─── SOURCE DATA ───

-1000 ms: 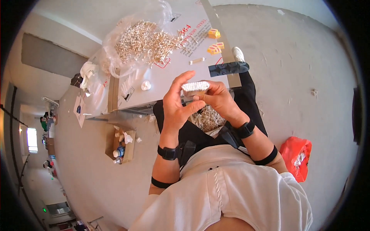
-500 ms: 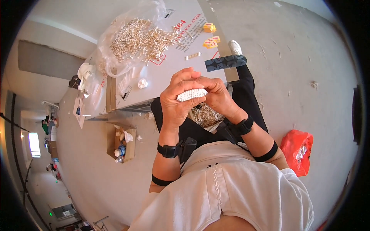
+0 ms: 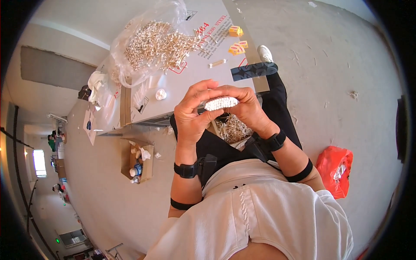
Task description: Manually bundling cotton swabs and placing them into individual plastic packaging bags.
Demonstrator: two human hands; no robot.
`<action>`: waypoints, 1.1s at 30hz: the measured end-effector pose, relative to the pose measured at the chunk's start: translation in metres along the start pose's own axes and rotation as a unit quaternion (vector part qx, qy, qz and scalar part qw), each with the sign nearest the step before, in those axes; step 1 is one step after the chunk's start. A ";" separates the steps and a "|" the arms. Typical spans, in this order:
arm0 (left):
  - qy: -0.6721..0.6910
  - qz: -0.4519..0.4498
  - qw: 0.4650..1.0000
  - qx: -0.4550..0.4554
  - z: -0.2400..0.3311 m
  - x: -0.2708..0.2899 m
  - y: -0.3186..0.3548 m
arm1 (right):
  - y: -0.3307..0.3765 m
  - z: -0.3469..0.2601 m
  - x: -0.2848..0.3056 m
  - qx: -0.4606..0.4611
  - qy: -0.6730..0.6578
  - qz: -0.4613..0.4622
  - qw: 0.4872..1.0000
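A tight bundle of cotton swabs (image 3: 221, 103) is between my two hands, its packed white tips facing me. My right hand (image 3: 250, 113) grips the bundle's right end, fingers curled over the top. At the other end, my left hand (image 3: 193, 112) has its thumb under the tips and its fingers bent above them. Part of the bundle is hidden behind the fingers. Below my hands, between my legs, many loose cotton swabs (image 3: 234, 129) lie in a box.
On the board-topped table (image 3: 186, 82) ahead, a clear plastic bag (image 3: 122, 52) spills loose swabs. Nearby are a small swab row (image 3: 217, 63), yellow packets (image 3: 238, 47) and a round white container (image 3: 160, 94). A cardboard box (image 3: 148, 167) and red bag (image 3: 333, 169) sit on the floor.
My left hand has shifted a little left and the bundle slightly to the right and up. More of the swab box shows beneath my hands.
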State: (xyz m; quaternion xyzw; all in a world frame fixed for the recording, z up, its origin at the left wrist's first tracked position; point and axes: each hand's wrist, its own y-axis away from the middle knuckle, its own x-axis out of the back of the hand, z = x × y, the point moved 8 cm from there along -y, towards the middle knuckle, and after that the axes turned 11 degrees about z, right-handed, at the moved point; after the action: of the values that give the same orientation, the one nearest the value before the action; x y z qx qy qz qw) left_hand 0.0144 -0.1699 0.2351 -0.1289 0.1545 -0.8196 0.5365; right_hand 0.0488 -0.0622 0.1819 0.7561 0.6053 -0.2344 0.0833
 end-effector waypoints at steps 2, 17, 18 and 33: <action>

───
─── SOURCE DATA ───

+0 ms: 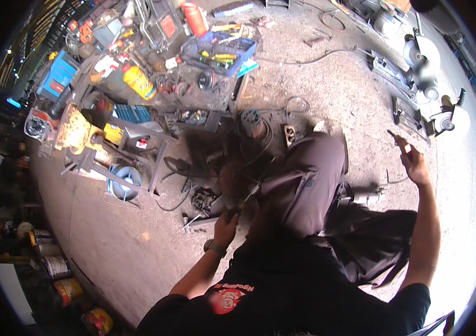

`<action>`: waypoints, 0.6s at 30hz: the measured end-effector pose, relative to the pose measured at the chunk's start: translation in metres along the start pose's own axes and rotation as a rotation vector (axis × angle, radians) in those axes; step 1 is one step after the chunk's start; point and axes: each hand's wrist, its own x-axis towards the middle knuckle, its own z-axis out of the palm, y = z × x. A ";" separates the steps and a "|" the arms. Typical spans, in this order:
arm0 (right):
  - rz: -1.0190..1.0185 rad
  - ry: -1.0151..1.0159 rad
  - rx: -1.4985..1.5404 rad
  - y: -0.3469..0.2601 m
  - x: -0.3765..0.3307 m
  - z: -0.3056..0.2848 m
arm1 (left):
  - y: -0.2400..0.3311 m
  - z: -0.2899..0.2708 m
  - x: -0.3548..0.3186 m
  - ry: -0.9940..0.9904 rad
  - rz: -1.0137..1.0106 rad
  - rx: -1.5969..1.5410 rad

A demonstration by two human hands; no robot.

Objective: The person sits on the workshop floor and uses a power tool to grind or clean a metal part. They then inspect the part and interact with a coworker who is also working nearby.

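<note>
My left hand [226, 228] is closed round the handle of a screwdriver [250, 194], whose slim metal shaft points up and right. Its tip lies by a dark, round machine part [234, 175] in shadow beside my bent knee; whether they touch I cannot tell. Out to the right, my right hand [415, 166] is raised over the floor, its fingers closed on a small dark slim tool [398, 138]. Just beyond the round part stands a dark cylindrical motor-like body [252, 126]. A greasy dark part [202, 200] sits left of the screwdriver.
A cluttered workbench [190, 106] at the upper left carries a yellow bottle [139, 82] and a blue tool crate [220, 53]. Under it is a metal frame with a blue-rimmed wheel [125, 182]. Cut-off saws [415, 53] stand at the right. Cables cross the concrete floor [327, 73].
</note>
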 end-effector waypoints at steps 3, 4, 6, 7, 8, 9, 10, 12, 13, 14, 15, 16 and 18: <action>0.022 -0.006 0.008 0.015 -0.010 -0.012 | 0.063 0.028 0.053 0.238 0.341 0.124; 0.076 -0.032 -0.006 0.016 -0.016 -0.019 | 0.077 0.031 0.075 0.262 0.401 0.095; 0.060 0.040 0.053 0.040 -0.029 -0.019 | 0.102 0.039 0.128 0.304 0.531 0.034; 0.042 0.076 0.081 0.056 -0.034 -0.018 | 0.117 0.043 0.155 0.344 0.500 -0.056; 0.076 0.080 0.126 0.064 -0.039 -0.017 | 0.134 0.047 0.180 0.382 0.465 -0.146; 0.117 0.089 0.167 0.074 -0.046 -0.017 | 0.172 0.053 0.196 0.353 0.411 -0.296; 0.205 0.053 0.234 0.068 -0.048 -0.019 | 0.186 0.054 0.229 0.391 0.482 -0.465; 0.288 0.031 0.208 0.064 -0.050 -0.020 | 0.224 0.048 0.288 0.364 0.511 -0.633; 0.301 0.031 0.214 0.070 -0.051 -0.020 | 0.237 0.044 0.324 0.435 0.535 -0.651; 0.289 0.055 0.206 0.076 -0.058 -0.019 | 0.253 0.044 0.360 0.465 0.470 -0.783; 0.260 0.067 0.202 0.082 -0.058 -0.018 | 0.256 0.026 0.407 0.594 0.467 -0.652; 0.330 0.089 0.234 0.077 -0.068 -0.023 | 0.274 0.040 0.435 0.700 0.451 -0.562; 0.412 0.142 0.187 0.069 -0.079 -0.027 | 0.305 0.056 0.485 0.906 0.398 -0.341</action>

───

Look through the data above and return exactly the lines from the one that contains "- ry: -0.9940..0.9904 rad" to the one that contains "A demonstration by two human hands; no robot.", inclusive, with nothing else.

  - ry: -0.9940..0.9904 rad
  - rz: -1.0137..1.0106 rad
  - rx: -1.5969..1.5410 rad

A demonstration by two human hands; no robot.

The exercise requires nothing more than what has been given.